Rencontre avec Claire Denis : « J’avais commencé un film avec The Weeknd, avec des scènes d’horreur à la Trouble Every Day »
L’immense réalisatrice française Claire Denis, connue pour ses films audacieux et sensuels, sort ce mercredi 14 juin son nouveau long-métrage, Stars at Noon. Ce film d’espionnage moite et romantique nous amène au Nicaragua sur les traces d’une journaliste et prostituée paumée et attachante, incarnée par Margaret Qualley. Ses yeux bleus illuminent ce thriller envoûtant, tout comme la musique des Tindersticks. Claire Denis nous raconte les coulisses et se confie sur ses projets avec The Weeknd et Robert Pattinson.

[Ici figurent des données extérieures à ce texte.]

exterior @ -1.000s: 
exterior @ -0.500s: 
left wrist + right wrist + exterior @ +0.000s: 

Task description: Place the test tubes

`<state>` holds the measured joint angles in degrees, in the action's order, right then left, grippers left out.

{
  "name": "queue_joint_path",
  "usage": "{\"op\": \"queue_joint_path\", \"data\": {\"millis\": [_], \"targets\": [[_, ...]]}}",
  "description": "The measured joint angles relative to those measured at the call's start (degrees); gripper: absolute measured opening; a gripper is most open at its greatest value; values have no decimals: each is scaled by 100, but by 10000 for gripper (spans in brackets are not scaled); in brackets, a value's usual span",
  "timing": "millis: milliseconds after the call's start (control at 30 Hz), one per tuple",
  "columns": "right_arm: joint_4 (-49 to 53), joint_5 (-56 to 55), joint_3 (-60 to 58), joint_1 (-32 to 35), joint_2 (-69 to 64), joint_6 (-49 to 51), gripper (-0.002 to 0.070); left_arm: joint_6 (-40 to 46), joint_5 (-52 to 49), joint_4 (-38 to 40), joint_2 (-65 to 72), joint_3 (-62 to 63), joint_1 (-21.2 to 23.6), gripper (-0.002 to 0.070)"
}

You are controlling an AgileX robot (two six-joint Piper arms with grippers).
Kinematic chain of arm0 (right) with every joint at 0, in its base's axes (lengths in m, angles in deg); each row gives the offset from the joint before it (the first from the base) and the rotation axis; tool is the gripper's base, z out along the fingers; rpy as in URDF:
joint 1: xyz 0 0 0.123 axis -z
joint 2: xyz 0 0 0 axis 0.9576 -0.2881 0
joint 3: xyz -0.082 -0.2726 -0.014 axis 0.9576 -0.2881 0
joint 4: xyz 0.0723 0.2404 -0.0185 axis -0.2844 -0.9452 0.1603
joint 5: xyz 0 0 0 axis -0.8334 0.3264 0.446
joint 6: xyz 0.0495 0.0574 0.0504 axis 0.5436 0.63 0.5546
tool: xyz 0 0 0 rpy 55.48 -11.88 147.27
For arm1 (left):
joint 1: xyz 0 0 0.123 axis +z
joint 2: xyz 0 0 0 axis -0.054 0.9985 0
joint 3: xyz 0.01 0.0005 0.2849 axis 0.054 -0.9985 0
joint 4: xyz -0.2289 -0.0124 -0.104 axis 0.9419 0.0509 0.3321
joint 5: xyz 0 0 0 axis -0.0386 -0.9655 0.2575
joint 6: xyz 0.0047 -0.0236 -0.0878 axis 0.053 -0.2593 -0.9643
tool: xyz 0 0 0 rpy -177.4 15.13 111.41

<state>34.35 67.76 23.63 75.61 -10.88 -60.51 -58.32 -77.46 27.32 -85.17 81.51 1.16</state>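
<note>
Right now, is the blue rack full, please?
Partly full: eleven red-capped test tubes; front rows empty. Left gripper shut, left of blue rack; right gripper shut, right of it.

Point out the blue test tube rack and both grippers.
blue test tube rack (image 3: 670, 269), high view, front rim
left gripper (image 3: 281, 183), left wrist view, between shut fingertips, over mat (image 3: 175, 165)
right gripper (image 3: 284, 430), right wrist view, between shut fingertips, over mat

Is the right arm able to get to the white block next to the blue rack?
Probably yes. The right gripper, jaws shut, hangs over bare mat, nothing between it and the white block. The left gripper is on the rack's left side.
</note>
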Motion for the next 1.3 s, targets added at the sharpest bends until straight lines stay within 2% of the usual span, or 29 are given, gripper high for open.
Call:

propos recueillis par Violaine Schütz.
« Pour moi, Stars at Noon est une histoire d’amour très humaine qui finit mal et qui n’aurait pas pu bien se finir. » Claire Denis
Votre nouveau film, Stars at Noon, est l’adaptation d’un livre, dont vous avez transposé l’histoire se déroulant dans les années 80 à nos jours. Comment l’avez-vous découvert et quand ?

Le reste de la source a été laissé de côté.